Kräuterbuschen Verkauf

Datum/Zeit
Date(s) - 15/08/2020
9:30 - 12:00

Veranstaltungsort
Katholische Pfarrkirche St. Johannes der Täufer


Seit ungefähr dem 10. Jahrhundert ist es in den katholischen Dörfern zu Maria Himmelfahrt Brauch, Kräuterbuschen zu binden um sie anschließend im Rahmen des Festgottesdienstes vom Pfarrer weihen zu lassen. Gebunden aus einer magischen Anzahl an Kräutersorten (7, 9, 12, 15 oder 19) wird Ihnen eine magische Wirkung nachgesagt, die sich die Landbevölkerung zu Nutze machen gedachte:

  • Unter dem Dachboden aufgehängt, sollen sie vor Blitzschlag schützen,
  • unter dem Kopfkissen das Eheglück,
  • im Viehfutter die Gesundheit der Tiere und
  • im Kochtopf die des Menschen fördern.
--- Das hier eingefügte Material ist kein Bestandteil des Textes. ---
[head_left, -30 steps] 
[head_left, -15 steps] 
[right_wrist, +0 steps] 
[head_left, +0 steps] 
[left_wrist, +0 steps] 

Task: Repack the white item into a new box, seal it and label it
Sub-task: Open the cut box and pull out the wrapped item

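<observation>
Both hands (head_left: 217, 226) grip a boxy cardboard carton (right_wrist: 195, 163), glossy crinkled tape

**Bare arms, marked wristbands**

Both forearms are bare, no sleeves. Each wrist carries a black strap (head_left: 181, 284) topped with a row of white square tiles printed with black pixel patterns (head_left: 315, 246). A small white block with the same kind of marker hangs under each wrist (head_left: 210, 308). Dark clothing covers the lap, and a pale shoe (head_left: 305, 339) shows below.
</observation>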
Die Buschen werden vor dem Festgottesdienst an Mariä Himmelfahrt gegen eine Spende abgegeben. Der Erlös wird gespendet!

 

Wie der Brauch entstand…

Heilkräuter wurden schon in vorchristlicher Zeit den Göttern geopfert, als Dank für deren Schutz und für die Heilkraft der Kräuter. Als die christlichen Missionare begannen die Menschen zu bekehren, wurde die Kräuterweihe verboten, sie galt als Hexenwerk. Das Volk jedoch missachtete dieses Verbot. Die Kirche fand daraufhin einen schlauen Kompromiss: Der 15. August wurde Maria geweiht und ihrem Aufstieg in den Himmel. So erzählt man sich heute auch folgende Legende: Als die Gottesmutter gestorben war, kamen die Apostel drei Tage später an ihr Grab, doch das Grab war leer. Maria war mit Seele und Leib in den Himmel aufgenommen worden, und aus ihrem Grab strömten die Düfte von Rosen und Lilien, vermischt mit dem Duft von Heilkräutern.